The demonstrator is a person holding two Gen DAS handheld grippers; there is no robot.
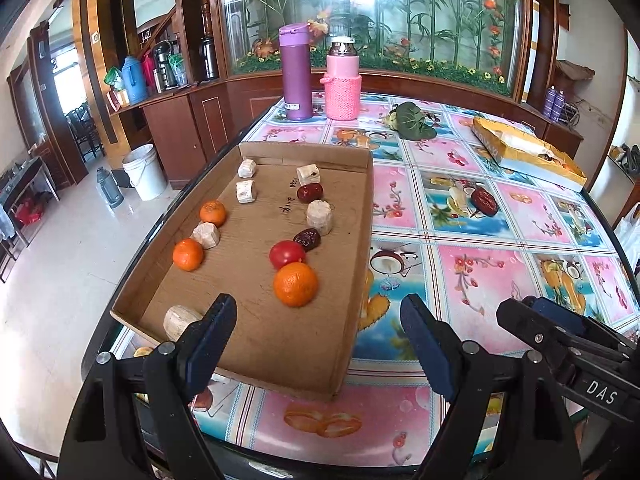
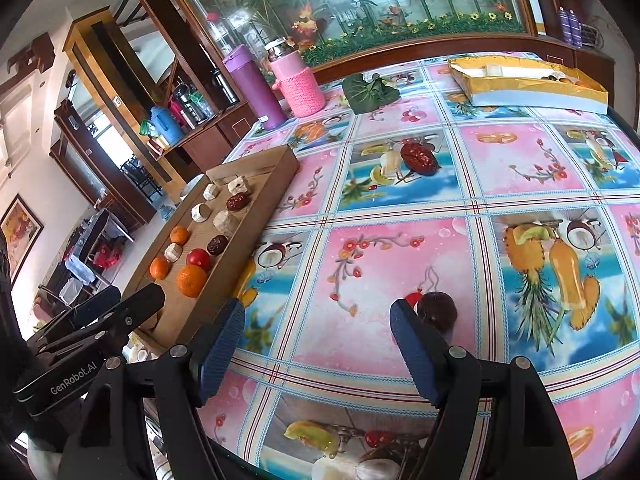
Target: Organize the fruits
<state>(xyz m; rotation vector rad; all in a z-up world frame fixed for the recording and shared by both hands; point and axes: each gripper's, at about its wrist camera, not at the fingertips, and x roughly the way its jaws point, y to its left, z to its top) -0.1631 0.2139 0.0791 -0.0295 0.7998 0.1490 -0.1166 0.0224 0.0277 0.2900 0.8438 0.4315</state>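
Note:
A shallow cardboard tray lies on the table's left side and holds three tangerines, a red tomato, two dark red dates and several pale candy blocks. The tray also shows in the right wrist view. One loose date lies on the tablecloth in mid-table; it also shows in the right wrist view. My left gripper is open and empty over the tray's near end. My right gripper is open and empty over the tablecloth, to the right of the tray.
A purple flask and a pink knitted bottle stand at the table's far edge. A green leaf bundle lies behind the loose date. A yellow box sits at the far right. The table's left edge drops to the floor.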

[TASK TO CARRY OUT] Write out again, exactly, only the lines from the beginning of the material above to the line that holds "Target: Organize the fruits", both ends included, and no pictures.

[ANSWER TO THE PROBLEM]
The demonstrator is a person holding two Gen DAS handheld grippers; there is no robot.
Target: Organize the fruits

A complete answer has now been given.